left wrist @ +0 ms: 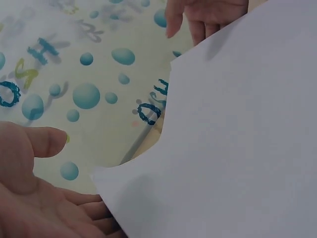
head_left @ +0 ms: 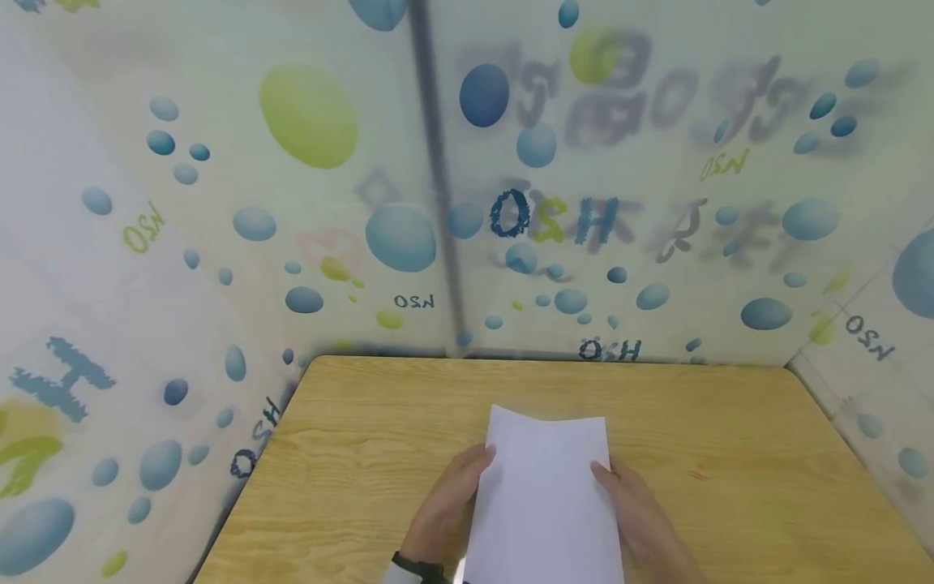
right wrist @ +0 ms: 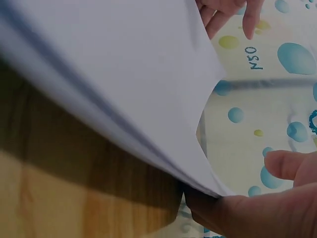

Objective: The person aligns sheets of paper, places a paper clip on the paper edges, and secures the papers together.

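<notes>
The paper (head_left: 543,503) is held above the table (head_left: 365,454) between the left hand (head_left: 454,493) and the right hand (head_left: 636,509), its side edges borne on relaxed fingers, both thumbs lifted clear. Since nothing is pinched, a layer could be dropped if the hands were parted, or the sagging middle buckled if they were pressed inward.

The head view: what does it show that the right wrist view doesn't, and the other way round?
Only the head view shows the black band by the left hand, the orange mark and the far corners of the table.

Only the right wrist view shows the long edge of the paper close up, with a dark line along it.

Both show the paper, the left hand, the right hand, part of the table and the spotted wall.
</notes>
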Demonstrator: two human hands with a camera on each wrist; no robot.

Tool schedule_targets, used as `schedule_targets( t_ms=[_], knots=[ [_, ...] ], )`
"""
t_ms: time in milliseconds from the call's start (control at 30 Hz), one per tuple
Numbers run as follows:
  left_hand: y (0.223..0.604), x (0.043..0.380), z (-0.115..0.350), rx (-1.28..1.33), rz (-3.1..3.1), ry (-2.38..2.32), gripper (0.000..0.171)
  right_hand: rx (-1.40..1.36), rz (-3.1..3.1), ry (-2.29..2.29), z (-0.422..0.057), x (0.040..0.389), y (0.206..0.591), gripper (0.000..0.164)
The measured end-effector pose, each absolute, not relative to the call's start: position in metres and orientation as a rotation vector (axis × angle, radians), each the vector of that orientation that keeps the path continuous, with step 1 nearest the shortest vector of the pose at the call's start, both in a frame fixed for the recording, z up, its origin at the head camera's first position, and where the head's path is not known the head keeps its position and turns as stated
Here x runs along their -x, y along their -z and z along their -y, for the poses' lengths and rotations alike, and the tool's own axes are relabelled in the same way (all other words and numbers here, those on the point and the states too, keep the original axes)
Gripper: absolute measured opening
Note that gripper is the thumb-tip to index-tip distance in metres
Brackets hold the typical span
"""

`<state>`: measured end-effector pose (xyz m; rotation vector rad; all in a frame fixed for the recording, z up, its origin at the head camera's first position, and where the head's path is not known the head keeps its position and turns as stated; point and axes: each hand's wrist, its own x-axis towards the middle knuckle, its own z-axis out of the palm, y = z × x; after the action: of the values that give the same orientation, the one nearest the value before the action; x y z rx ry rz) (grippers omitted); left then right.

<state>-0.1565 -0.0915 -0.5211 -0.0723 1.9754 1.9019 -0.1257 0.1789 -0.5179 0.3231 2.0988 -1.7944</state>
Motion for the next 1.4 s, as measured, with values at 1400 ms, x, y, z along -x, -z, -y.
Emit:
schedule_targets(
  t_ms=[1400],
  knots=[
    [0.456,0.152,0.089,-0.371,-2.047,-2.101,0.048,-0.342,-2.527,1.773,-0.173,0.099,0.422,0.077]
  ],
)
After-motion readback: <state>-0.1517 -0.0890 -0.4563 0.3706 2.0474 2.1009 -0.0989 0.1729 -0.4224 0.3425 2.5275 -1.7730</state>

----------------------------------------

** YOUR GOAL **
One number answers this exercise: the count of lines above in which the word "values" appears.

** SOLUTION **
2